§ **Task prompt**:
What you return must be every line from the beginning of the data through the line holding "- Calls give", unchanged.

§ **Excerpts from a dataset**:
────────────────────

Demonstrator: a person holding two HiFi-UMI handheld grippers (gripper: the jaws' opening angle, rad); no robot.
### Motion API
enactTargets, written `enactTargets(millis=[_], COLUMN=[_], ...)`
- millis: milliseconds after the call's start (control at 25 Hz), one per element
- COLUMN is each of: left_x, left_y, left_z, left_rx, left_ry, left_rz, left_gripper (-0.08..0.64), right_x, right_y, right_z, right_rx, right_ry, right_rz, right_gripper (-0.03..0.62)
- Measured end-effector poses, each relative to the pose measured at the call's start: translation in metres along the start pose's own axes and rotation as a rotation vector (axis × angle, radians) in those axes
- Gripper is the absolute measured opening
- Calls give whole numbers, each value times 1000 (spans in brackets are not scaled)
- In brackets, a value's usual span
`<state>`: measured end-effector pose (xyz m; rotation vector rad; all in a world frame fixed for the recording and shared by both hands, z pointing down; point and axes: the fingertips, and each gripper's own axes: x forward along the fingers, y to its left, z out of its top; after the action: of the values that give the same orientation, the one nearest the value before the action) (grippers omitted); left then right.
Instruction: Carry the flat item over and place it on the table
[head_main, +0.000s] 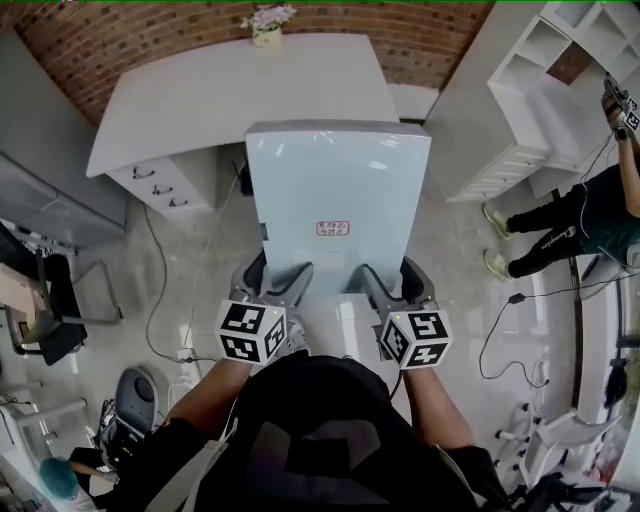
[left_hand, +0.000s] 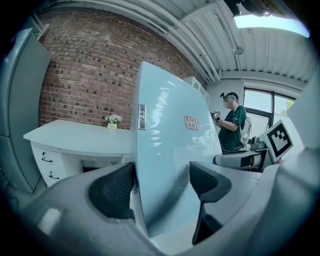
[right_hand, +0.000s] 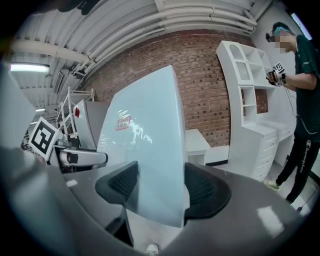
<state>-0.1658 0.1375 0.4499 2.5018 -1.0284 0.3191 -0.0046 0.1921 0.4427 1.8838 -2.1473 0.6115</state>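
**Ana:** Brick wall (head_main: 200, 30) ahead, white desk (head_main: 250, 90) against it, and a flower pot (head_main: 267, 25) at the tabletop's far edge. Where's the load?

**Ben:** The pale blue panel (head_main: 335, 200) is in the air, roughly level, reaching out towards the desk and not on it yet. The left gripper (head_main: 280, 278) and right gripper (head_main: 392, 275) each have their jaws closed on its near edge, one towards each near corner.

**Ana:** So nothing holds the far end?

**Ben:** Nothing. All that length hangs forward of the pads (right_hand: 205, 187). The face looks glossy too, so I'd judge it could slide or droop through the rubber if either grip eases.

**Ana:** And at the desk?

**Ben:** If the far edge dips, it could strike the tabletop's near edge rather than clear it. Pushed too far along, it may knock the flower pot against the wall.

**Ana:** Anything underfoot?

**Ben:** Cables (head_main: 200, 270) run across the floor on the left, beside the desk's drawers. The panel hides the ground right in front, so a caught foot is a real risk. If one gripper gets ahead of the other, the panel could also twist and work loose.
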Motion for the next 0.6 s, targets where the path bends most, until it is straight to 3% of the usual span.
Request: enactTargets(millis=[240, 600], left_x=[18, 28], left_y=[25, 28], left_z=[31, 30], left_rx=[17, 27], left_ry=[-14, -20], left_rz=[-26, -38], left_gripper=[350, 348], right_x=[28, 35], right_y=[3, -2], right_z=[29, 26], right_rx=[3, 7], right_ry=[-15, -26], right_rz=[-26, -36], right_gripper=[301, 301])
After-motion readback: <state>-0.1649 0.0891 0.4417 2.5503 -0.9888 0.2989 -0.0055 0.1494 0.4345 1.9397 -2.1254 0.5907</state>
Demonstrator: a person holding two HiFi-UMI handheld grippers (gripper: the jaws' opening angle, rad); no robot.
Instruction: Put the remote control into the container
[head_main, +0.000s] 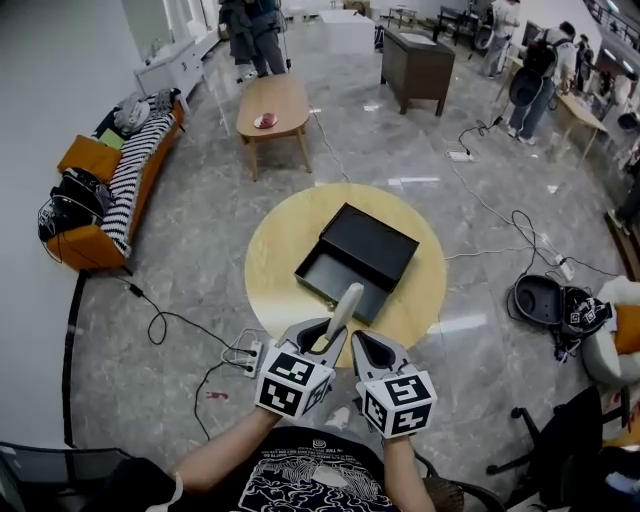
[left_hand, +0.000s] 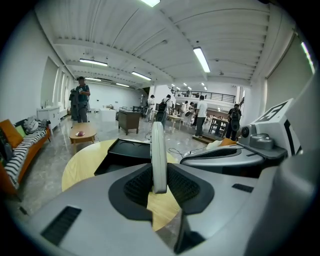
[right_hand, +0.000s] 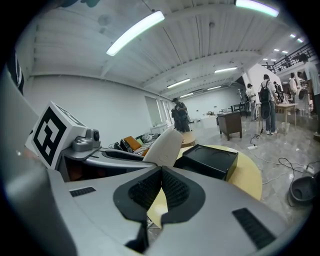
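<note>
Above the round wooden table (head_main: 275, 235), I hold the white remote control (head_main: 345, 304) in my left gripper (head_main: 328, 347). Its ribbed pads pinch the remote's lower end edge-on, and the rest of it juts up and forward toward frame centre. My right gripper (head_main: 368, 352) sits just beside it at lower centre, jaws pressed together with nothing between them.

The black container (head_main: 330, 273) lies mid-frame on the table. Its dark cover sits toward the upper right and its open compartment faces me at lower left. The remote's tip shows over the near rim of that opening, but the remote is not yet inside.

To do this step well, I judge the remote should go over the open compartment, not the covered part. It should tip down so that its length runs along the cavity, and come low before the pads part. With only its end gripped, it may swing or slip. The right gripper should stay clear of the rim.
</note>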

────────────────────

§ **Written reply**:
Demonstrator: a person holding two HiFi-UMI handheld grippers (gripper: the jaws' opening angle, rad); no robot.
### Motion API
enactTargets, written `enactTargets(millis=[_], COLUMN=[_], ...)`
- millis: milliseconds after the call's start (control at 25 Hz), one per element
- COLUMN is each of: left_x, left_y, left_z, left_rx, left_ry, left_rz, left_gripper (-0.08..0.64), right_x, right_y, right_z, right_rx, right_ry, right_rz, right_gripper (-0.03..0.62)
- Measured end-effector poses, each relative to the pose measured at the call's start: translation in metres along the start pose's own axes and rotation as a rotation vector (axis × angle, radians) in those axes
- Gripper is the absolute measured opening
- Calls give whole numbers, each value times 1000 (spans in brackets are not scaled)

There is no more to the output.